» **Aim of the exercise**: Scan the records below for the line containing "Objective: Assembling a" and the line containing "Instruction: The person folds". Copy both, plus every line between, exactly.

» **Excerpted records**:
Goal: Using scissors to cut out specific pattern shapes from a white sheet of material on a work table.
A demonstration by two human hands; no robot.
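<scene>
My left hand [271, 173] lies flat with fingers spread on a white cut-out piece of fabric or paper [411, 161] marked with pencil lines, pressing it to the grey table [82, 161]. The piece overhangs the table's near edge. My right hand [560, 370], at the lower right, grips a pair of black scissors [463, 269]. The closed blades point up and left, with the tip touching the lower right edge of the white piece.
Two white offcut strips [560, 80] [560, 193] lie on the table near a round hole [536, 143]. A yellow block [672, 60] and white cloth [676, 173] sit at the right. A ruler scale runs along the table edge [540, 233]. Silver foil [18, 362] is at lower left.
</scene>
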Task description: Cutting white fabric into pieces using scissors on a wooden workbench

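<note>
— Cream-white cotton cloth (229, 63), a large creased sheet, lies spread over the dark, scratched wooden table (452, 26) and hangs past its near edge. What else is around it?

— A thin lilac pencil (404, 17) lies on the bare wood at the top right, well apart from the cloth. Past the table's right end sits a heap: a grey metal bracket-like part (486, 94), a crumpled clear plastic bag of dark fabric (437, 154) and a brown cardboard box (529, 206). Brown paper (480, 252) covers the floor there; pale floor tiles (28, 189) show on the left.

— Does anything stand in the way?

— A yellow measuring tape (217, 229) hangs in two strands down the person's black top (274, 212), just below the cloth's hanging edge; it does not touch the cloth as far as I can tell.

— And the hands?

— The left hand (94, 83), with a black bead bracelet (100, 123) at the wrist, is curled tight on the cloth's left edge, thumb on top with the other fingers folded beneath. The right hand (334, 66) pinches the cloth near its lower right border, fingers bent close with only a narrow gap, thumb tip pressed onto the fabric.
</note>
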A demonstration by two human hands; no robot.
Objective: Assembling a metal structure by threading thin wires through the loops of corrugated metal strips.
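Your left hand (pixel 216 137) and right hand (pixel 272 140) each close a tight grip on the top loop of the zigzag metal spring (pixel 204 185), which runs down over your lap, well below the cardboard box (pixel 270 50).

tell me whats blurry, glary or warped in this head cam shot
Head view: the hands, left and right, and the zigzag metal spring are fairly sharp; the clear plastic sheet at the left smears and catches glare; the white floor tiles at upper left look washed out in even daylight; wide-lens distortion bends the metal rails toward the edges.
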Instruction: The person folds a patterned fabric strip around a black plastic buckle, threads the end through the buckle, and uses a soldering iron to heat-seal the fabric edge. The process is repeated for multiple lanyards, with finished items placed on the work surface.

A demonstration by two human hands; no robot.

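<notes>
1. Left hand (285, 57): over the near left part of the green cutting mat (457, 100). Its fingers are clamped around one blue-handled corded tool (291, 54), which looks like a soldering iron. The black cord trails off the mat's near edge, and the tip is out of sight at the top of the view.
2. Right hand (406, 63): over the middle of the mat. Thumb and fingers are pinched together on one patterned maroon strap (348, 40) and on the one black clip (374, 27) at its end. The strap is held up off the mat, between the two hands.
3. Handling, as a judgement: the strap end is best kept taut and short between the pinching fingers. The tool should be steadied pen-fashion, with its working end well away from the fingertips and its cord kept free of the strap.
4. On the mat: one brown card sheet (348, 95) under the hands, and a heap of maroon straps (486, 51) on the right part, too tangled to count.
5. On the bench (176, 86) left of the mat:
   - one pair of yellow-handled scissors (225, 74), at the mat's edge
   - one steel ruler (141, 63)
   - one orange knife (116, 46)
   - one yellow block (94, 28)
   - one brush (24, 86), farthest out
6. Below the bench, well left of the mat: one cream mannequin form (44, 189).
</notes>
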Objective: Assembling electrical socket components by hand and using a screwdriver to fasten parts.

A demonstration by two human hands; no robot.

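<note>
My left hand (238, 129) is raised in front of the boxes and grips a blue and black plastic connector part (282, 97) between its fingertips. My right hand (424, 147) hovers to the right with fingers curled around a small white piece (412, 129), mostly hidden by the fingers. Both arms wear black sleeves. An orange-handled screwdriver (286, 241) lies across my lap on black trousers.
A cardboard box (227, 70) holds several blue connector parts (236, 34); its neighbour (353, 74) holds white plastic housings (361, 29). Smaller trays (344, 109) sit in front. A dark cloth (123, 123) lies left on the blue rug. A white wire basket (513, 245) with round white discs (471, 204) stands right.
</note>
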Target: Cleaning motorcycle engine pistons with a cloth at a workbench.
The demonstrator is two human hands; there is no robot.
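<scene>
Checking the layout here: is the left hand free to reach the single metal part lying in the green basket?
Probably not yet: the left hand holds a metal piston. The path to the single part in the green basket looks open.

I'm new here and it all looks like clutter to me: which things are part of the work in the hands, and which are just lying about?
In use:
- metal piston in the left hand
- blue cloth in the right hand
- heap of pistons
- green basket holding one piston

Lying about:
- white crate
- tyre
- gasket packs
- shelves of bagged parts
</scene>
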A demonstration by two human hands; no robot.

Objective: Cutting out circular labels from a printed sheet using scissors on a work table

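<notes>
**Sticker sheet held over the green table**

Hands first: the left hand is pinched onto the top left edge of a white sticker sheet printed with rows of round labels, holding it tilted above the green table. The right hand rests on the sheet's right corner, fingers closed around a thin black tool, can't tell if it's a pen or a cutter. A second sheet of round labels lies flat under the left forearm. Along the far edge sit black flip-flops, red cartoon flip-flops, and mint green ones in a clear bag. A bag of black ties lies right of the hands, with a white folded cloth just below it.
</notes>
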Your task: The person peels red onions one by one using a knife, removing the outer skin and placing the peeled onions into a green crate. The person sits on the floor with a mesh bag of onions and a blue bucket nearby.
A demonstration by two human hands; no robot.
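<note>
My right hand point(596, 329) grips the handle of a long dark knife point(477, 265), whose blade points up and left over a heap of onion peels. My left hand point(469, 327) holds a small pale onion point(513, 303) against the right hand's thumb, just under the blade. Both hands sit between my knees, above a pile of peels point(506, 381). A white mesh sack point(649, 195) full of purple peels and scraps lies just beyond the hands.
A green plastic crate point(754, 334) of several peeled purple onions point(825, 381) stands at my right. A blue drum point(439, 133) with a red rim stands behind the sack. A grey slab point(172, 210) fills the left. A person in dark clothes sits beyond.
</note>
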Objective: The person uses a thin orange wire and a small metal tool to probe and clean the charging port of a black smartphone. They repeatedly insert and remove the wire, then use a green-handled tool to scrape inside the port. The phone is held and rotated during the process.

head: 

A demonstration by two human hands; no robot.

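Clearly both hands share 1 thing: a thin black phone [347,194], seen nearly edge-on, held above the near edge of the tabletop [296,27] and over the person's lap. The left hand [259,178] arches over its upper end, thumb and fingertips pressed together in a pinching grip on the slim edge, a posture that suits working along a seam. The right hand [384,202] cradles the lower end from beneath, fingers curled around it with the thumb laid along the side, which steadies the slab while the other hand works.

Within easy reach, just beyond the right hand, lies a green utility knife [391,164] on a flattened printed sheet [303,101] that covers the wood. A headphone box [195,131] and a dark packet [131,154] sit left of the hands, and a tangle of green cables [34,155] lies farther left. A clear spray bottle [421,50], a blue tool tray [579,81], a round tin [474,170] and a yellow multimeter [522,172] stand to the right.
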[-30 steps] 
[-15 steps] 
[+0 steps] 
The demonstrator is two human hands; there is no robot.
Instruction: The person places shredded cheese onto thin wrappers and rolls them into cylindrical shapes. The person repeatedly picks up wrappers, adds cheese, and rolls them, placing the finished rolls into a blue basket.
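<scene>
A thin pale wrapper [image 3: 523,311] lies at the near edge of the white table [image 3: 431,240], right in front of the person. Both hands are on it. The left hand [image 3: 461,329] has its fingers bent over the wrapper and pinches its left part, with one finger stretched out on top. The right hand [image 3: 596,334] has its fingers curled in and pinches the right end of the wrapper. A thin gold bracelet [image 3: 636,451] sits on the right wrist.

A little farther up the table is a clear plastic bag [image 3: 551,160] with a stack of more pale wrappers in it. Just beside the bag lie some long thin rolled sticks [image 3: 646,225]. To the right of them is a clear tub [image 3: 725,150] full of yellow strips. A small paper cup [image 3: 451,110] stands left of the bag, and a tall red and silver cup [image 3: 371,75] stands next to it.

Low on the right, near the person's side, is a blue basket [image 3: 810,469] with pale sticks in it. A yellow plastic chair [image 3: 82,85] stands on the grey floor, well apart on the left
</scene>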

» **Answer to the problem**:
Objective: Assembling a metal structure by threading thin wires through the loops of corrugated metal strips.
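Your left hand (pixel 216 137) and right hand (pixel 272 140) each close a tight grip on the top loop of the zigzag metal spring (pixel 204 185), which runs down over your lap, well below the cardboard box (pixel 270 50).

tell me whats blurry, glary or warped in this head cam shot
Head view: the hands, left and right, and the zigzag metal spring are fairly sharp; the clear plastic sheet at the left smears and catches glare; the white floor tiles at upper left look washed out in even daylight; wide-lens distortion bends the metal rails toward the edges.
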Instruction: The person folds a patterned fabric strip around a black plastic buckle, threads the end through the buckle, and uses a soldering iron to heat-seal the fabric edge. The process is repeated for multiple lanyards, with finished items placed on the work surface.

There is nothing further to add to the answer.